Required action:
Where does the word "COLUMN" show up in the records? Copy every line that holds it.

BEGIN Exercise input

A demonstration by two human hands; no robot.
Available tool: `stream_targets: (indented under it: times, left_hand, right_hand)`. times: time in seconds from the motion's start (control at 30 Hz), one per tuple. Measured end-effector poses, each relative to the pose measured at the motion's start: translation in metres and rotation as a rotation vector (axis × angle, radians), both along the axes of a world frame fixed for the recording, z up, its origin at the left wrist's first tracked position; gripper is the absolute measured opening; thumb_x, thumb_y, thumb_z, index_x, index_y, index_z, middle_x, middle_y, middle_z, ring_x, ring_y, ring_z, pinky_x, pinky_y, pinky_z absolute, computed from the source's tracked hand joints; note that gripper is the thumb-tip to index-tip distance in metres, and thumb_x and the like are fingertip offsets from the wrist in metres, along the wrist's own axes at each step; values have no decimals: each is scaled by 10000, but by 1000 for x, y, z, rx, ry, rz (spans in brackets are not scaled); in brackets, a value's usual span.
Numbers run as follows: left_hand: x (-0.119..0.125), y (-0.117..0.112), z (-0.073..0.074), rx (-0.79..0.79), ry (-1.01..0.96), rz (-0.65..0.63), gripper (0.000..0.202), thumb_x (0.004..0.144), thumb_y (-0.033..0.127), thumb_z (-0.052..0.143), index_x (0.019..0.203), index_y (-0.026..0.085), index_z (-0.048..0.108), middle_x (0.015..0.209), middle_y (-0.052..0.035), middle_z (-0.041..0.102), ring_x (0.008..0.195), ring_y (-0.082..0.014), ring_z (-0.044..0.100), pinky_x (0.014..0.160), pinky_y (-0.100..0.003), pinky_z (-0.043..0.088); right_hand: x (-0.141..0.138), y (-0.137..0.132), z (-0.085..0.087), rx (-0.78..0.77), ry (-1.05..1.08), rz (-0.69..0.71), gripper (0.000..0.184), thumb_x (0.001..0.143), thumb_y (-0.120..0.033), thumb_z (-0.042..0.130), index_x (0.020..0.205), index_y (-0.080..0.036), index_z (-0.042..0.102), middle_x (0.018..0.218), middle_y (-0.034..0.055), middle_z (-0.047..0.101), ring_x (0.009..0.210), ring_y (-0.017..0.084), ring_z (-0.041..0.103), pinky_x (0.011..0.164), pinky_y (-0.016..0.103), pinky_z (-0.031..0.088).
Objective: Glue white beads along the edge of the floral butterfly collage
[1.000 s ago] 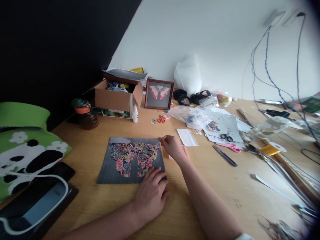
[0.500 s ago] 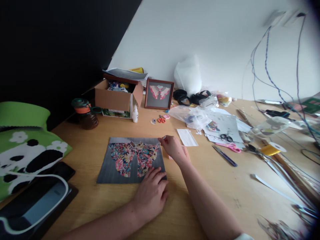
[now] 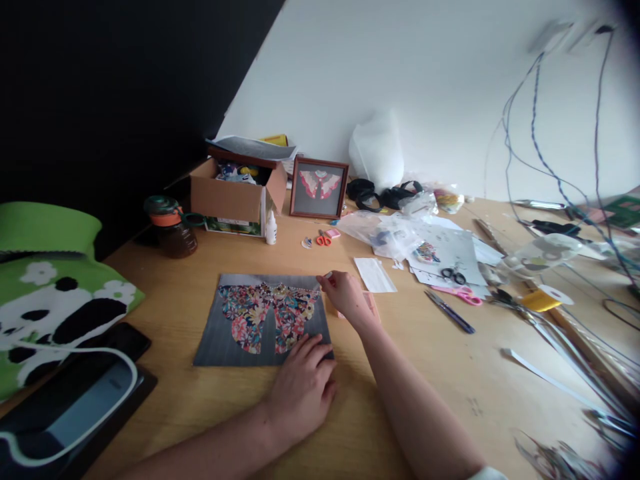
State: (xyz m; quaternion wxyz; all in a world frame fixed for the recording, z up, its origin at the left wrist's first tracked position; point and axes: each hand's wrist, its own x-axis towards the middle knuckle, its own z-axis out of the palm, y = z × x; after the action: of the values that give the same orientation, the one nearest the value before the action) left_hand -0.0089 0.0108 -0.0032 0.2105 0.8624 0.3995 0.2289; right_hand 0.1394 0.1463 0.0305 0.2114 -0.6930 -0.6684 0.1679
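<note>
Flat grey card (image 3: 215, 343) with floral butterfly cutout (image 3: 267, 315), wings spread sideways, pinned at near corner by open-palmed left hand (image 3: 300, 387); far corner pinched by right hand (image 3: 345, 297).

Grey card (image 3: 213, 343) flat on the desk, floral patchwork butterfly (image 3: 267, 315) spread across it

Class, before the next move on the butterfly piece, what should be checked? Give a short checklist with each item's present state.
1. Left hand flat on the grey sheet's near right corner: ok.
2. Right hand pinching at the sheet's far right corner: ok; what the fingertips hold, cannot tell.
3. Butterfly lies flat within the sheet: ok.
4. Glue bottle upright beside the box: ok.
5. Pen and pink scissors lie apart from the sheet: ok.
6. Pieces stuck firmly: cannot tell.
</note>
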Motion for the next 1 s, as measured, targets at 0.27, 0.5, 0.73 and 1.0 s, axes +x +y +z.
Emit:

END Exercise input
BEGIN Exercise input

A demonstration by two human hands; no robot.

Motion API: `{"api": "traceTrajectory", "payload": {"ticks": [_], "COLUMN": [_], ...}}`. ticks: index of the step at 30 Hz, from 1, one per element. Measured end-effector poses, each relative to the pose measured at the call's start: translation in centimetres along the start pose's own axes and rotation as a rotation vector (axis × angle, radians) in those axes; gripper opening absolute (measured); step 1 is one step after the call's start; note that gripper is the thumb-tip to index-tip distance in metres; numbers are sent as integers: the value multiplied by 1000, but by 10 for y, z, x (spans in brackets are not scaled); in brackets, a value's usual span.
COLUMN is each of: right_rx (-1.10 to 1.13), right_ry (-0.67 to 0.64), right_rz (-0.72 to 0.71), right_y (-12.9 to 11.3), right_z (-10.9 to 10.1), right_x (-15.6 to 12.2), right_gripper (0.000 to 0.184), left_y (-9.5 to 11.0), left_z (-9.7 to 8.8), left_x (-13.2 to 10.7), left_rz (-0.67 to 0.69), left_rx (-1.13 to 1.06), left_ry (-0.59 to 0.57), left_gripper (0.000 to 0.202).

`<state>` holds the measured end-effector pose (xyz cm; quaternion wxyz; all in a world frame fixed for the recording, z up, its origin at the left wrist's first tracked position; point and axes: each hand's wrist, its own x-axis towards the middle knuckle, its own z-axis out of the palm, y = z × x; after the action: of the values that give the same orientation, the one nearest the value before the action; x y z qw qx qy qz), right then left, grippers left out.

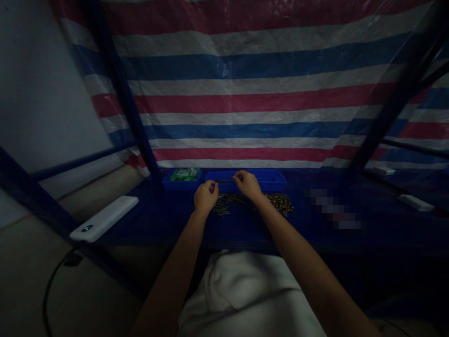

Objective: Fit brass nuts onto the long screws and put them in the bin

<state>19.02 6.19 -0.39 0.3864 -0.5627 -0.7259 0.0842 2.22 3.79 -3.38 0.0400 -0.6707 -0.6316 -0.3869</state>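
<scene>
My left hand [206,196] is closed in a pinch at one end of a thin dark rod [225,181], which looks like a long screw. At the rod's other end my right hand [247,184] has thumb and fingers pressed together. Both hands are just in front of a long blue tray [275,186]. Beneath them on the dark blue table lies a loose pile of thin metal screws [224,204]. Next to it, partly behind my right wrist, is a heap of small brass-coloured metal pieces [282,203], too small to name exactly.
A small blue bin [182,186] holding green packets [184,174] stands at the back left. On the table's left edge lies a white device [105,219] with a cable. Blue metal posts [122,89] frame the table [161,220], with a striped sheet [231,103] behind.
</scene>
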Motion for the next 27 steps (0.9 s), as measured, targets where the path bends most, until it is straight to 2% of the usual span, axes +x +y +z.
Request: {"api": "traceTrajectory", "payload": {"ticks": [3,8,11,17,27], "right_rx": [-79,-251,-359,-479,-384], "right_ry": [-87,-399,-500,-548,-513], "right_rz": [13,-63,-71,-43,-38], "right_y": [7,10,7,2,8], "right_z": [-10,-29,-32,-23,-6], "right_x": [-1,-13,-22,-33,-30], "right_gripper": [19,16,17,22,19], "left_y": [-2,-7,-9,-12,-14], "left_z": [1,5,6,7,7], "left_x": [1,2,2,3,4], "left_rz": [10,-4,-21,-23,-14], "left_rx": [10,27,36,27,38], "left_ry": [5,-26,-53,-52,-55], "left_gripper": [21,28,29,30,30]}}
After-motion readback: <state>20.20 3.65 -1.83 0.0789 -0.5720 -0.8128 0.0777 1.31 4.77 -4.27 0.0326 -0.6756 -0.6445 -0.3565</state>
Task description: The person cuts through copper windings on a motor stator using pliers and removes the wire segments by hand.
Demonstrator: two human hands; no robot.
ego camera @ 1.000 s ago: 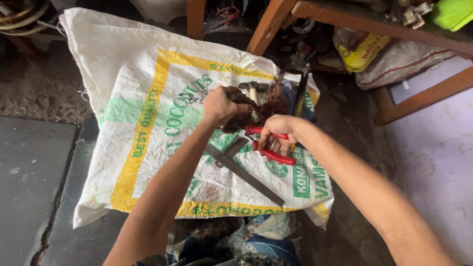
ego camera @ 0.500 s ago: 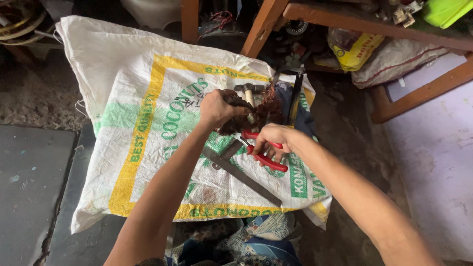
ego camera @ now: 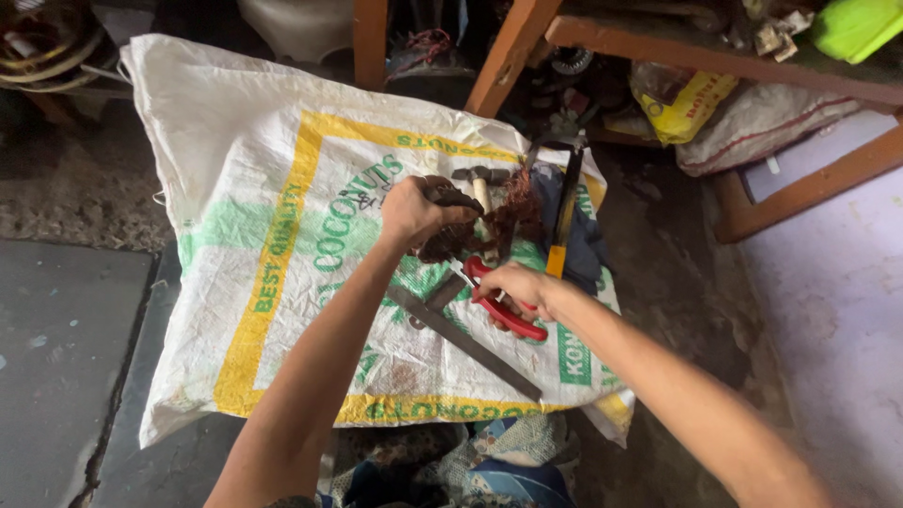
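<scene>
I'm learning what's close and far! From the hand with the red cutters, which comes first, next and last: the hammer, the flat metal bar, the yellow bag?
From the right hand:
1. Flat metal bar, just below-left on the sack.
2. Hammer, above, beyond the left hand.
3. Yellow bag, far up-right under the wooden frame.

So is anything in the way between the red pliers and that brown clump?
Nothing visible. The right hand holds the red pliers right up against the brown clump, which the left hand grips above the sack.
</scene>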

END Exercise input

Response to the exercise:
Motion API: `{"api": "traceTrajectory", "payload": {"ticks": [_], "COLUMN": [_], ...}}`. ticks: index of the step at 30 Hz, from 1, one per element. Measured end-effector poses, each relative to the pose measured at the call's start: translation in centimetres along the start pose's own axes and rotation as a rotation vector (axis × angle, radians) in those axes; gripper opening absolute (measured); step 1 is one step after the call's start; note that gripper is the thumb-tip to index-tip distance in metres; numbers are sent as integers: the value multiplied by 1000, but by 10 for y, z, x (spans in brackets are not scaled); in brackets, a value's usual span.
COLUMN is each of: right_rx (-1.10 to 1.13), right_ry (-0.67 to 0.64), right_rz (-0.72 to 0.71), right_y (-12.9 to 11.3), right_z (-10.9 to 10.1), right_x (-15.6 to 12.2), right_gripper (0.000 to 0.184), left_y (-9.5 to 11.0), left_z (-9.7 to 8.8), left_x (-13.2 to 10.7), left_rz (-0.67 to 0.69), left_rx (-1.13 to 1.06), left_ry (-0.59 to 0.57), left_gripper (0.000 to 0.202).

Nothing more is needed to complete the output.